Anyway, it was late afternoon and after two large cups of black coffee, supplemented by a few drams of slivovitz from my hip flask, I turned the last page of The Maimed with some regret. I don’t know about you, but when I’m coming to the end of a great book, I get these sort of pangs of loss. Not horrible, I must add – a sort of wistfulness might be a better description. Well, after finishing the book, I thought it was high time that I got down to Tesco’s to buy something for dinner. Shamus was expecting me back and I was running a little late. I left the square and made my way to the British Museum intending to take the back doubles leading to Covent Garden where there’s a Tesco Metro store. From there it’s a short walk to Shamus’ apartment, just on the other side of Waterloo Bridge.

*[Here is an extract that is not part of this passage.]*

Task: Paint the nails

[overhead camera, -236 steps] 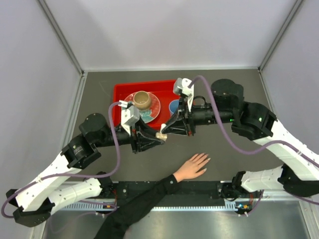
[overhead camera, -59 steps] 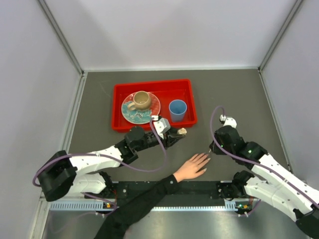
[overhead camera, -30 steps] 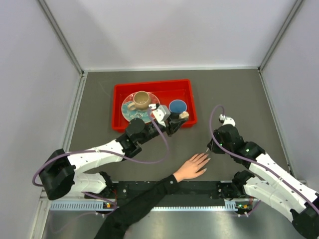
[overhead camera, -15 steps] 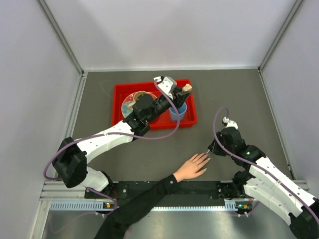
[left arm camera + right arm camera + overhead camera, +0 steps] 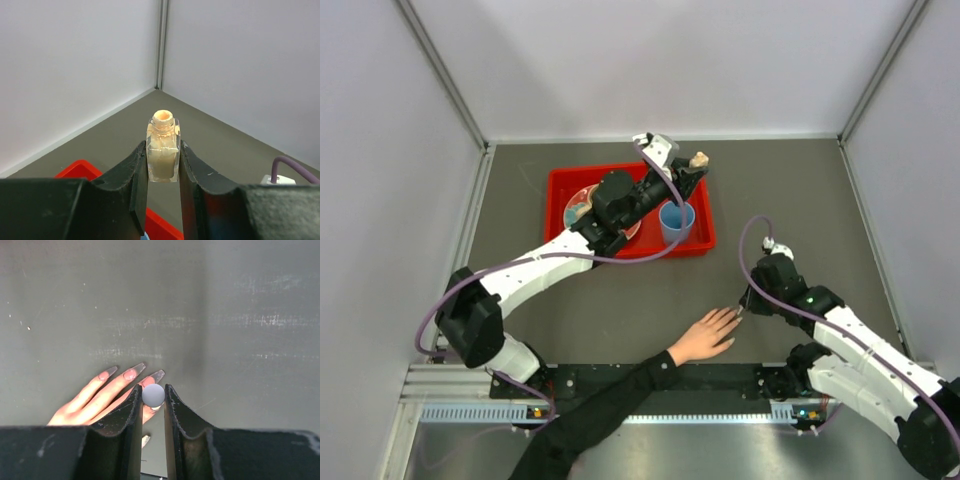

I turned into Museum Street and was waiting at the pedestrian crossing, when a remarkable looking old lady joined me. I say old, but how old is anyone’s guess. Certainly in her seventies or eighties, perhaps even older. She was very tall, wore a long flowing blue and white flowered dress and a huge, wide-brimmed straw hat and carried herself in a most regal manner. I probably wouldn’t have paid much attention if she hadn’t been pulling an enormous shopping basket on wheels, which was nearly as big as she was. Attached to the back of this basket was some sort of large gadget with a digital display, which flashed on and off and gave an occasional bleep. Well, the traffic stopped to allow us to cross and to my surprise she set off at such a speed that she’d reached the other side before I’d got halfway across. Now, I’m a pretty quick walker, but she was incredible! As she turned into Coptic Street, I became intrigued and quickened my pace with the intention of following her for a while.
I needed to take really long strides to keep her in sight. As I followed her over New Oxford Street, down towards Shaftsbury Avenue and then across to Neal Street, I could feel myself sweating profusely. All my clothes were sticking to me and I was
getting short of breath. With the sun beating down relentlessly, I wondered how long I’d be able to keep up the pace. Although I was becoming more and more distressed as I stumbled and half ran after her, I remember being a little cheered by the fact that we were at least taking the same route I would have travelled to get to Tesco’s. And I couldn’t help being fascinated by the way this woman walked. She had very long legs and moved with such purpose that she kept disappearing from sight. It was all I could do to keep up. Her gait seemed, at times, almost military and I started to wonder if this person was a man.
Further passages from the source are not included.